# Exercise aim:
Scan the entries for lines with the word "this" and copy those lines.

Recorded data section start

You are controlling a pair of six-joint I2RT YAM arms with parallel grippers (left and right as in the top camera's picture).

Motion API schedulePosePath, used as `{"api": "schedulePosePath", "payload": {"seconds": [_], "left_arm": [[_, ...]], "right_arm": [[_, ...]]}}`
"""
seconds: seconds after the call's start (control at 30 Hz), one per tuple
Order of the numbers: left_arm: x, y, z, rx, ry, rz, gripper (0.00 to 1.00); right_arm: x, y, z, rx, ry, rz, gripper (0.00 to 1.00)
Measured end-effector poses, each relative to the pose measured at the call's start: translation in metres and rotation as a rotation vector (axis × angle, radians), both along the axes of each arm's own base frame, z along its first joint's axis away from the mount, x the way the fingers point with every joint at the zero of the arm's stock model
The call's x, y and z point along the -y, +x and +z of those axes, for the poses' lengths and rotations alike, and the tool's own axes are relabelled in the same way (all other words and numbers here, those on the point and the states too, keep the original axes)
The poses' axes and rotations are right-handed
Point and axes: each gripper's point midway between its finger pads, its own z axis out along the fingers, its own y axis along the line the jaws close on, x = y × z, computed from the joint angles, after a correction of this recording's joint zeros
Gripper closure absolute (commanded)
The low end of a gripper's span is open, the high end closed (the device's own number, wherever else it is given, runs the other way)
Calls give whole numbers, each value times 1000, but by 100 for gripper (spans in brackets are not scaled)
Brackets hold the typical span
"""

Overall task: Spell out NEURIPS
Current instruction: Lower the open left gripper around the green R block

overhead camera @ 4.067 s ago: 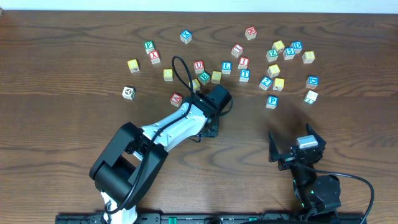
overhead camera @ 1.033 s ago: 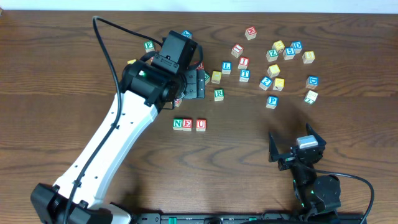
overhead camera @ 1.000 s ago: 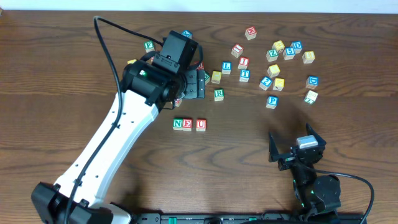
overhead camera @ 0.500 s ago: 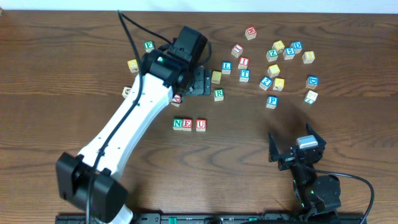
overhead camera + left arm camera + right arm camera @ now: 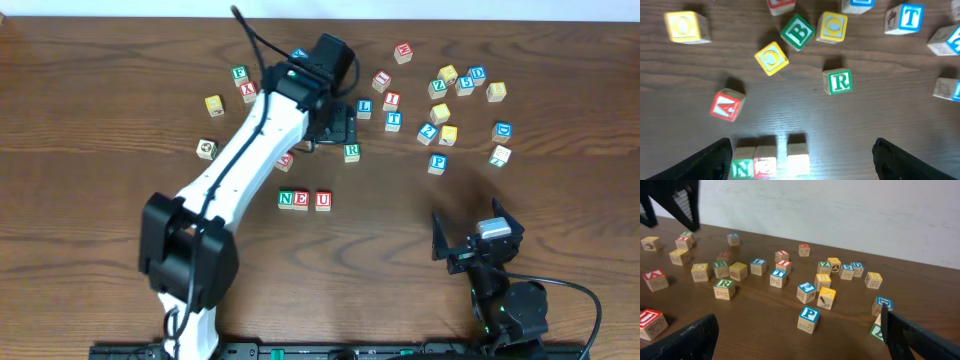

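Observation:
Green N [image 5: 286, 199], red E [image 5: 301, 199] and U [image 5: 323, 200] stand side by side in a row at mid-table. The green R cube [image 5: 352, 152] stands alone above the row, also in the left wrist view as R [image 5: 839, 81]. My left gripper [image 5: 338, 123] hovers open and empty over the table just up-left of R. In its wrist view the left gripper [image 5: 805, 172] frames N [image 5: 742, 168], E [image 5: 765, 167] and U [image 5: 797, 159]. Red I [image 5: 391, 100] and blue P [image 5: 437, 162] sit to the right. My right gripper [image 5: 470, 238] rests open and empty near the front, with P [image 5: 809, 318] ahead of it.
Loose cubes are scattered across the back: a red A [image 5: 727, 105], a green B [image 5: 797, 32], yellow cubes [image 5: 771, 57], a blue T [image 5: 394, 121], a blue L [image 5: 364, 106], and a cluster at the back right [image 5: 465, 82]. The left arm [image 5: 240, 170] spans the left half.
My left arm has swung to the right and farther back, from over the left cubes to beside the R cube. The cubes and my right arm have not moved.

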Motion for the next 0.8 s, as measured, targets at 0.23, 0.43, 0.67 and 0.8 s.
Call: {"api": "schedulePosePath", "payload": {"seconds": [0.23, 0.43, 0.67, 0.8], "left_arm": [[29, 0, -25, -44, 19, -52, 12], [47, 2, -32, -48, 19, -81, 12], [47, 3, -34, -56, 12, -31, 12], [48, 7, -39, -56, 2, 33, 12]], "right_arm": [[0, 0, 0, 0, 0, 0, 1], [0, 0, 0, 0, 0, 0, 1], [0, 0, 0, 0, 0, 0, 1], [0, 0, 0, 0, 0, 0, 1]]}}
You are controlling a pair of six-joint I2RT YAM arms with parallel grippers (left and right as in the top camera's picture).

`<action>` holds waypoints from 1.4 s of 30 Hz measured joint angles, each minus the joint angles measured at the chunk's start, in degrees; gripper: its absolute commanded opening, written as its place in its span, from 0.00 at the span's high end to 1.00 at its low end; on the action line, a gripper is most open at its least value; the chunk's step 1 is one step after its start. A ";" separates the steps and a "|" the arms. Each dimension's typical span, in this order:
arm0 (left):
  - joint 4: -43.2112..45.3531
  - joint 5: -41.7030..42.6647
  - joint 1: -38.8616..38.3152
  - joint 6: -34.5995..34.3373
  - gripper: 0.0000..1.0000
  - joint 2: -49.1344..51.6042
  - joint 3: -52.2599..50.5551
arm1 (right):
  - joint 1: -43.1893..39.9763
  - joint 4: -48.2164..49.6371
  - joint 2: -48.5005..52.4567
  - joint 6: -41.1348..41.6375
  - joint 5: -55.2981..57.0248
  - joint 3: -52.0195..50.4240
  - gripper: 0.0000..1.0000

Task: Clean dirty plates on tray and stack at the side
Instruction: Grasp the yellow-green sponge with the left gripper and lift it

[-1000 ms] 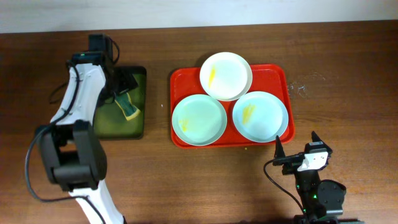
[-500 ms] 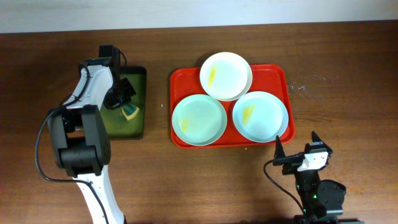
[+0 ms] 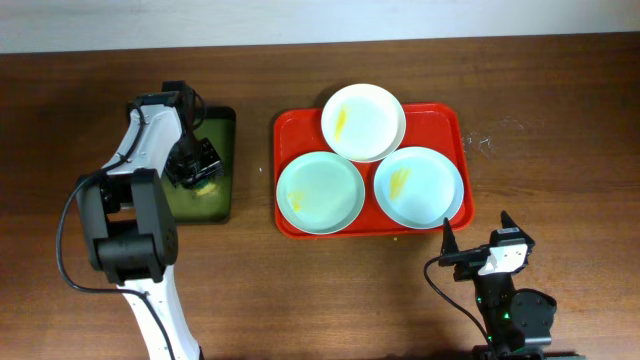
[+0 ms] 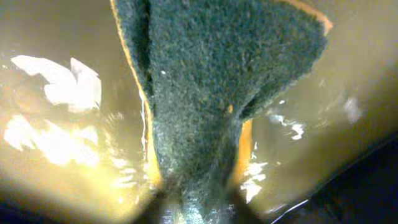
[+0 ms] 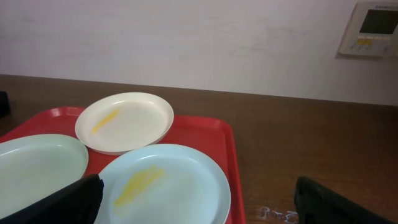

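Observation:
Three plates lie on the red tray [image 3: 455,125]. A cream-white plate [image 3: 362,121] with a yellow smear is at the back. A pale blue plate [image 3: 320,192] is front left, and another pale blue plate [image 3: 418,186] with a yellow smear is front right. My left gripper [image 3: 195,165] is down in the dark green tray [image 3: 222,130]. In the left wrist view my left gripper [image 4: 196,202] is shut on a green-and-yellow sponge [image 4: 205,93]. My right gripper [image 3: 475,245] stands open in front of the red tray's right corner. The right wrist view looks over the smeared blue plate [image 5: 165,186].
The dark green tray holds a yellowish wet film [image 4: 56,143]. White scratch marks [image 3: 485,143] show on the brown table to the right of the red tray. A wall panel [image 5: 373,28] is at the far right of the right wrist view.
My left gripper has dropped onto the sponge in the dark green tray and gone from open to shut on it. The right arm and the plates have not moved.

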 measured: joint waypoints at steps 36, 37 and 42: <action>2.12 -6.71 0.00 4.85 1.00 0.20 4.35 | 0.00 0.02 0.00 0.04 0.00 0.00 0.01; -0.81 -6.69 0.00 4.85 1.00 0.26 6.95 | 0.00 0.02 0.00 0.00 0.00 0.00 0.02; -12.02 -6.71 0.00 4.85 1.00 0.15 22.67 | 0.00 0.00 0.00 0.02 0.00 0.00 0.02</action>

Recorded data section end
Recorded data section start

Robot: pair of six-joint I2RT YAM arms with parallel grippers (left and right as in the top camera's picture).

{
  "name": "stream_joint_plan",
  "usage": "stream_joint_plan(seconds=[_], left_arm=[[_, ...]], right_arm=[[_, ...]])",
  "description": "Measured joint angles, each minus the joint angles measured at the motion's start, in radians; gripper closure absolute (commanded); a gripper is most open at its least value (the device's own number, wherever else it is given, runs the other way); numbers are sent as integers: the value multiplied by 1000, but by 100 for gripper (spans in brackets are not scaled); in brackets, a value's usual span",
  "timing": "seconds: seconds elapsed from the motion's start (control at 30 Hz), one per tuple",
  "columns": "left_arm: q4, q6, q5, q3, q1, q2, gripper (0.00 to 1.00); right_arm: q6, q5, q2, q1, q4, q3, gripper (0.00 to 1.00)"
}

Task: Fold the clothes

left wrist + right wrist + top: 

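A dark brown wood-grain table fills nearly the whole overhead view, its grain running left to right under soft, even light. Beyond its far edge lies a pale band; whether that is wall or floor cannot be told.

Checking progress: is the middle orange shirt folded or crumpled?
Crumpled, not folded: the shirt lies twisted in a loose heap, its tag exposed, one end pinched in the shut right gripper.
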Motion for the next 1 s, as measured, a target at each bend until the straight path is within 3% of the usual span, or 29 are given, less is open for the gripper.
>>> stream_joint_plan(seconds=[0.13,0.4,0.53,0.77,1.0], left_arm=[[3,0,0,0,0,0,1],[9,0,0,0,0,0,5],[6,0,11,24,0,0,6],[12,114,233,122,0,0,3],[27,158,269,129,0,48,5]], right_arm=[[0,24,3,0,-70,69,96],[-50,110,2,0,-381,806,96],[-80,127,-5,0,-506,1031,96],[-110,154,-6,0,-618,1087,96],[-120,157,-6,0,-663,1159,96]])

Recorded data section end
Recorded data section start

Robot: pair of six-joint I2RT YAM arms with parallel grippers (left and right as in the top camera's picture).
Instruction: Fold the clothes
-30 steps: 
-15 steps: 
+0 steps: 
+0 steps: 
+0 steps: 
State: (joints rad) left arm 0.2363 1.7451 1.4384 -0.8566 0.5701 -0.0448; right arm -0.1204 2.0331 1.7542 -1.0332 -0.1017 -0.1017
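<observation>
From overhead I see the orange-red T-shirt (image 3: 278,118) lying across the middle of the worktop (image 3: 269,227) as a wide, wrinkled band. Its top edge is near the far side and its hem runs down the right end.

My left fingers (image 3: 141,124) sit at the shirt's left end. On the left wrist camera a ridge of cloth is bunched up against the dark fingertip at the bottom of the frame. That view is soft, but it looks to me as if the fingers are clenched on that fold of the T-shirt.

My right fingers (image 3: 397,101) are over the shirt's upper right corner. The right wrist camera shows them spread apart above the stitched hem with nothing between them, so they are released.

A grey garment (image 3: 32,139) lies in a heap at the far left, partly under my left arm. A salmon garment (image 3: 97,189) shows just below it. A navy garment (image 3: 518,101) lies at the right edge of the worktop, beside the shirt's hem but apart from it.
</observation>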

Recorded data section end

# Expected output:
Point and axes: each gripper's point midway between its finger pads, its own z axis out along the fingers, its own y axis along the line the jaws close on, x = y × z, computed from the joint angles, after a correction of this recording's joint zeros
`<action>` holds waypoints from 1.4 s of 30 Hz measured joint angles, each minus the joint angles measured at the chunk's start, in degrees; gripper: its absolute commanded opening, written as its place in its span, from 0.00 at the span's high end to 1.00 at its low end; on the action line, a gripper is most open at its least value; the chunk's step 1 is one step after its start. A ";" separates the steps and a "|" the arms. Each dimension's typical span, in this order:

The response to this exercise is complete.